What did we earthlings want to say if contact were made? If the space aliens could decode the instructions for the gold-plated copper phonograph record (a disk predating the CD-ROM) inside the ship, they would hear, among other things, greetings in dozens of languages, the sounds of wind, rain, humpback whales, and Chuck Berry.

Not happy with the selections, one dissenter, who wanted Bach, and only Bach, to represent earth, wrote: “We would be bragging, of course, but it is surely excusable for us to put on the best possible face at the beginning of such an acquaintance. We can tell the harder truths later.”1

And they would be hard, wouldn’t they, those truths? Such as: the earth is a tough, unforgiving, and harsh place with the very ground that holds us up also ravenous to pull us back in, leaving only a few bones and, perhaps, some whiffs of chemical residues in the wind. Or that the people who inhabit it, with the right buttons pushed, are capable of incredible brutality for irrational and incomprehensible reasons. (“Hier ist kein warum.”)2

And yet, what does Scripture say? “For scarcely for a righteous man will one die; yet perhaps for a good man someone would even dare to die. But God demonstrates His own love toward us, in that while we were still sinners, Christ died for us” (Rom. 5:7, 8).

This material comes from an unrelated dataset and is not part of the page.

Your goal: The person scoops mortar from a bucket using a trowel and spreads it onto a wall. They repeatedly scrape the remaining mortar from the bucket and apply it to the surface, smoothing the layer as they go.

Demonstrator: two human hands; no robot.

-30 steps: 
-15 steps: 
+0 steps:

If we consider the size of the known universe (about 93 billion light-years across) in contrast to the earth, it’s amazing enough that the One who created this cosmos—with 2 trillion galaxies (each containing billions of stars)—could care about us at all. But size aside, think about the quality, the moral quality, of the beings whom the Creator God came down here to save. “There is none righteous, no, not one” (Rom. 3:10) or “The heart is deceitful above all things, and desperately wicked; who can know it?” (Jer. 17:9). 

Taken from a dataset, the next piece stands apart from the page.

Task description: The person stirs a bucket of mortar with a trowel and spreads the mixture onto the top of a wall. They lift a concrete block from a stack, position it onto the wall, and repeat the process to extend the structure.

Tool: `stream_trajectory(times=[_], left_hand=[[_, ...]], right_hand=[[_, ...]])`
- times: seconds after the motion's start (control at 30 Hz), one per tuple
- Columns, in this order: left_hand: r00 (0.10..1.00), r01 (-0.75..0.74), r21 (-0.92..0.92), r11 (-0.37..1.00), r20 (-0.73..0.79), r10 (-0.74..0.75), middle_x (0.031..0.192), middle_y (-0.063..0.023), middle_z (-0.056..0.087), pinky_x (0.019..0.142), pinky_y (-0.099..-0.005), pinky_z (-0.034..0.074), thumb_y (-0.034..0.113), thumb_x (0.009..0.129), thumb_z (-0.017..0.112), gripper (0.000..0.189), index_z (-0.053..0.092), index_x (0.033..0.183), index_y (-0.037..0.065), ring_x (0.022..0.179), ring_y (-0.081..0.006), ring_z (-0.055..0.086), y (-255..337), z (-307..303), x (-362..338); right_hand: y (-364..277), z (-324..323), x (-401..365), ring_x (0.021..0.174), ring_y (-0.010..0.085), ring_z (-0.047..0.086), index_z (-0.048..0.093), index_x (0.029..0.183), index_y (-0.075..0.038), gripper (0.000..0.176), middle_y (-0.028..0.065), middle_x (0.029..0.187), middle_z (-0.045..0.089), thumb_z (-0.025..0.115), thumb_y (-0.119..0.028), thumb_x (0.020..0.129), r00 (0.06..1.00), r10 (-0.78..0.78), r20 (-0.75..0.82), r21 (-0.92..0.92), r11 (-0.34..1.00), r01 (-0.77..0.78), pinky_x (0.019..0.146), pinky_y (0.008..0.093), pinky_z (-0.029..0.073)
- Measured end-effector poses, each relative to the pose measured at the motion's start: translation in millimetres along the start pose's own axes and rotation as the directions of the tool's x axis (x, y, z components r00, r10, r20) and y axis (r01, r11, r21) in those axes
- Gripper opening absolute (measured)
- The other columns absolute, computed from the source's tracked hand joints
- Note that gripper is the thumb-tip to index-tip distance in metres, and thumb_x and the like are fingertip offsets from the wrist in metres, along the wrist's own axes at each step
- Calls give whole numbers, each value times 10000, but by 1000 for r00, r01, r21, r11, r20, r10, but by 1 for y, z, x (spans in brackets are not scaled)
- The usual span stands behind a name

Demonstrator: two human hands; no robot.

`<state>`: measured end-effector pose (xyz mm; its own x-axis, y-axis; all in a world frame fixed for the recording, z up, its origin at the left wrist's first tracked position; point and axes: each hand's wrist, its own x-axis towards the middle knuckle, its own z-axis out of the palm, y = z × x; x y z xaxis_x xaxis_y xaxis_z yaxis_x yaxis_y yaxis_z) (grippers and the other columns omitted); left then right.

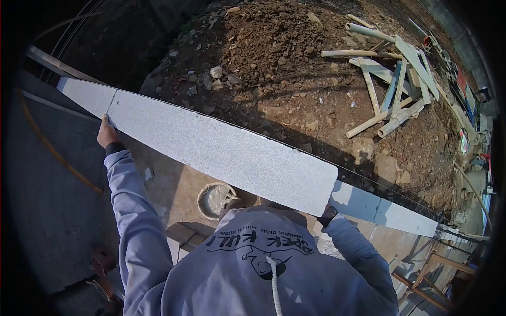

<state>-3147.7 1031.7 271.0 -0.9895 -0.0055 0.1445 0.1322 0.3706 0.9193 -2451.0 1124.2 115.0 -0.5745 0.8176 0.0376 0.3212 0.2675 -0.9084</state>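
A long white lightweight concrete block (221, 145) lies across the top of the wall in front of me. Its left end meets another white block (87, 95) at a thin dark joint. My left hand (108, 134) grips the near edge beside that joint, one finger or thumb pressed on the surface. At the block's right end, my right hand (328, 213) holds the near corner; shadow and the block hide most of its fingers. Beyond that end, the lower white course of the wall (387, 208) continues. A taut line (369, 184) runs along the far side.
Near my feet stands a round bucket (202, 203) with grey wet mix inside. Stacked blocks (182, 234) sit left of me. Across the wall are piled soil (274, 42) and bamboo poles (371, 122). A wooden frame (429, 274) stands at lower right.
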Motion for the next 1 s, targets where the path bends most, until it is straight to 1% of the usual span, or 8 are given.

Look at yourself. You might not be Joseph Goebbels or even Al Capone. Fine. But you, better than anyone, know what lurks inside. You know what you are capable of if cornered. And yet for you—wretched as you are, or could be—Christ died. Yes, there are hard truths about our world, hard truths that extraterrestrials already know about (see 1 Cor. 4:9). Yet, as hard as those truths are, a greater and transcendent truth, that of God’s love, sweeps across endless space and reaches down to reclaim us infinitesimally small beings with desperately wicked hearts.

1 Quoted in Susan Neiman, Moral Clarity (New York: Harcourt, 2008), p. 231.

2 “There is no why here,” a statement made by a guard at Auschwitz. See Primo Levi, Survival in Auschwitz, Kindle edition., p. 18.